She was out robbing, Ruby reckoned: doing over corner shops or houses while the streetlights were off and there was no-one about outside to catch her doing it. It explained how pleased with herself she’d seemed lately, in spite of everything - in spite of what the pair of them had lost. And all the odds and ends she’d been collecting in her jewellery box under the bed, the one she thought Ruby didn’t know about: the pearl earrings and gold necklaces and little silver brooches that looked like they might have been nicked from the dressing room of a Duchess.
“Something ain’t right, I know that much,” Uncle Jim continued. “I don’t know what she’s got herself into, but I seen what she brought back in the house with her last night, what she trod on the kitchen floor ‘fore she cleaned it up. It was blood, girl. Blood, all over the soles of her boots. And not just a bit of blood, neither. Looked like she’d been pacing up and down a slaughterhouse.”
“Blood?” Ruby said, before she even knew she was saying the word out loud.
If Uncle Jim was surprised that she’d chosen there and then to break her silence, he didn’t show it.
“That’s right. Blood. You tellin’ me you don’t know nothing about it?”

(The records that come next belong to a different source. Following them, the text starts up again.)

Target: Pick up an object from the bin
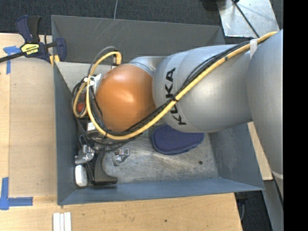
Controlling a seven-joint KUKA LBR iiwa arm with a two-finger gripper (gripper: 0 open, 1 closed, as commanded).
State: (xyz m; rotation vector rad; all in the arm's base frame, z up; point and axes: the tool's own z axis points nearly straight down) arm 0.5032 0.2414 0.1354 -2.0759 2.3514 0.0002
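Observation:
My gripper (103, 155) is low in the bin's front left corner, under the orange wrist cover. Its two silvery fingertips (85, 154) stand apart, so it is open. A black angular block (104, 176) lies on the floor between the fingertips and reaches toward the front wall. I cannot tell whether the fingertips touch it. A small white oblong piece (81, 175) lies just left of the block, against the left wall. A red-orange thing (79, 108) peeks out by the left wall, mostly hidden behind cables.
A dark blue rounded pad (176, 141) lies mid-bin, its top hidden under the arm. The arm and its orange cover hide the back half of the bin. Bare floor shows at the front right.

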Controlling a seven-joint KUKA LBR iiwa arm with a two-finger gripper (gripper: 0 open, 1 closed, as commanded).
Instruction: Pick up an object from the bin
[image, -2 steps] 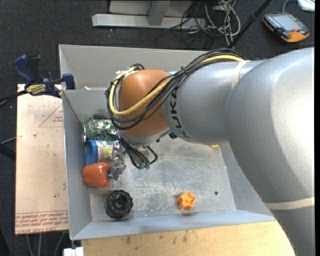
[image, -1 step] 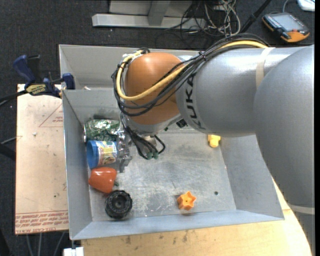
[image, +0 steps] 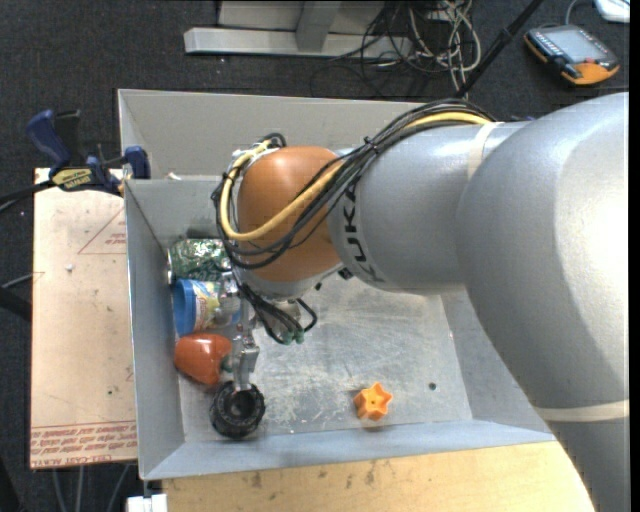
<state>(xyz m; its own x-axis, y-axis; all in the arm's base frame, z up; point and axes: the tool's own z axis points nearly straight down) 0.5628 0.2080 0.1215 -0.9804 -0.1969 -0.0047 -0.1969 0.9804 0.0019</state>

“No,” she whispered - wondering if he knew about the jewellery box, if he’d put the pieces together and worked out what Dolly had been doing, the same way she had. If the whole conversation was his way of getting her to admit it.
“Right, then,” he said, getting up from the chair as abruptly as he’d sat down. “Suppose I’ll have to have a word with her myself, then, won’t I?”
Except he didn’t get the chance.
Ruby sat up all that night in the living room, waiting for Dolly to come back - waiting for Uncle Jim to ask her the same questions he’d asked Ruby, for Dolly to confess where she’d been going and what she’d been doing and who she’d been stealing from. But Dolly - she never did come home. Not that night, nor the next, nor any of the long nights after.
Chapter 15
Chelsea, London, April 1998
“What’s she want?” Ruby asked - her head down and expression entirely unreadable.
“What was that?” Hannah said.
“I said: what is it Dolly wants?”
Hannah frowned.
“Dolly? Is that what you called her?”
“What I called her?” Ruby raised her head, looking directly at Hannah. Her eyes were bloodshot, El saw - in a way that suggested she’d been crying, or that she’d got herself so worked up she’d managed to burst a blood vessel. “It’s her bleedin’ name.”
“Not now it isn’t. Her name’s Thea - or that’s the name she’s been using, anyway. Since at least the eighties, was my understanding. Thea Madera.”
Ruby took a moment to absorb this - then whistled, softly, through her teeth.
“Thea Madera,” she said, under her breath. “Thea Madera. Christ.”
She hesitated again, rolling her eyes heavenwards - castigating herself, or her sister, or the universe itself, El wasn’t sure.
“Her name,” she added, more loudly, “her full name, the one she was given… it’s Dorothea. Dorothea Wood. Thea for short, I s’pose, though none of us called her that and she never used it for herself, least the way I remember it. And Madera - that’s wood in Spanish, ain’t it? So Dolly Wood, Thea Madera… they’re the same name, just about. Dolly, she ain’t changed her name – she’s just messed about with it. Turned herself into a bleedin’ word game.”
She let her eyes drop again, her body sagging against the sink top.
“A sister?” Sita said quietly. “You never mentioned a sister.”
She sounded sad, El thought; hurt, even. And maybe that was understandable. The two old women lied to the rest of the world constantly; had done for as long as El had known them. But she’d been under the impression that they very rarely lied to each other, or held back very many secrets from one another. Ruby, El knew, was one of the very few people Sita trusted with her life.
“No,” Ruby replied, just as quietly. “No, don’t suppose I did. Left not long after my Mum and Dad died, didn’t she? I was nine. ‘Course, she’d only just turned thirteen herself then, not that she let that stop her. She just sort of… upped and went one night. Went out and never come home. Ain’t seen hide nor hair of her since. Truth be told, I’d more or less convinced myself that she were dead an’ all.”
“She just… left?” Rose said, horrified. “At thirteen?”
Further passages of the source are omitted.